[Start of Attachment]

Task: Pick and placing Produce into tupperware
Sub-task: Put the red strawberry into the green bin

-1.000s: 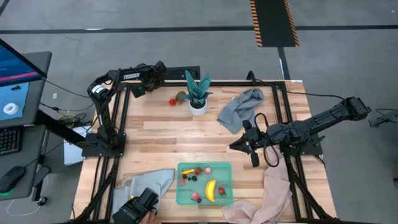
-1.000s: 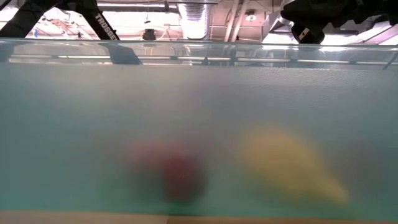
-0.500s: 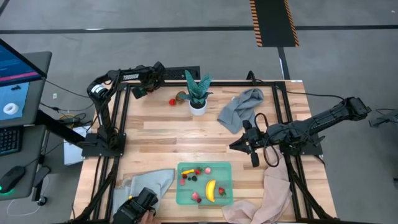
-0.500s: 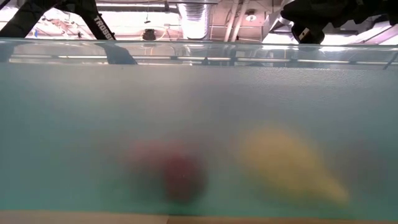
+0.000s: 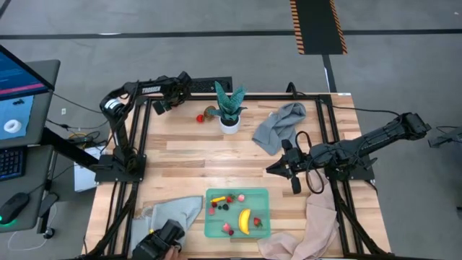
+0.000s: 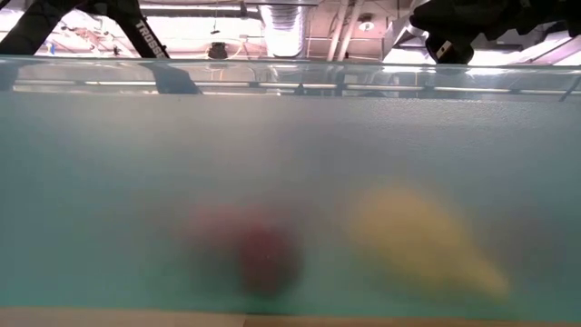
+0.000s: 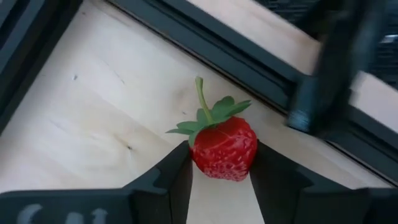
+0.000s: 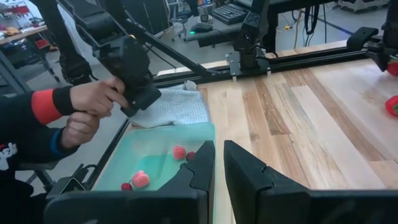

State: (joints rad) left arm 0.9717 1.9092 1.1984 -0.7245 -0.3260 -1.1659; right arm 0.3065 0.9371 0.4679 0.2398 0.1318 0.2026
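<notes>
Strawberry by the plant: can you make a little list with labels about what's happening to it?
item: strawberry
where: far side of the wooden table, near the potted plant
left gripper: jaws on both sides of the berry, touching it
lifted: not yet
right gripper: jaws shut, empty, waiting above the tupperware
in the tupperware: banana, other small fruit

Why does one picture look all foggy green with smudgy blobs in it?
In the low view the camera looks through the tupperware wall, so the banana and a red fruit are blurred smudges; in the left wrist view the strawberry is sharp between the left pincer fingers.
</notes>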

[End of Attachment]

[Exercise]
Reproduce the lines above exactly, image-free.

[Written solution]
Task: Pick and placing Produce into tupperware
Sub-task: Put the red strawberry into the green bin

-1.000s: 
-1.000s: 
-0.500s: 
-0.500s: 
+0.000s: 
+0.000s: 
+0.000s: 
+0.000s: 

State: (joints rad) left arm 0.9717 1.9092 1.1984 -0.7245 -0.3260 -1.1659; right arm 0.3065 0.9371 0.4679 0.2398 0.1318 0.2026
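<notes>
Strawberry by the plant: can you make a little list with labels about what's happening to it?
item: strawberry
where: far side of the wooden table, near the potted plant
left gripper: jaws on both sides of the berry, touching it
lifted: not yet
right gripper: jaws shut, empty, waiting above the tupperware
in the tupperware: banana, other small fruit

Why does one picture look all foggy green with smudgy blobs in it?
In the low view the camera looks through the tupperware wall, so the banana and a red fruit are blurred smudges; in the left wrist view the strawberry is sharp between the left pincer fingers.
</notes>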

Nothing else belongs to this exercise.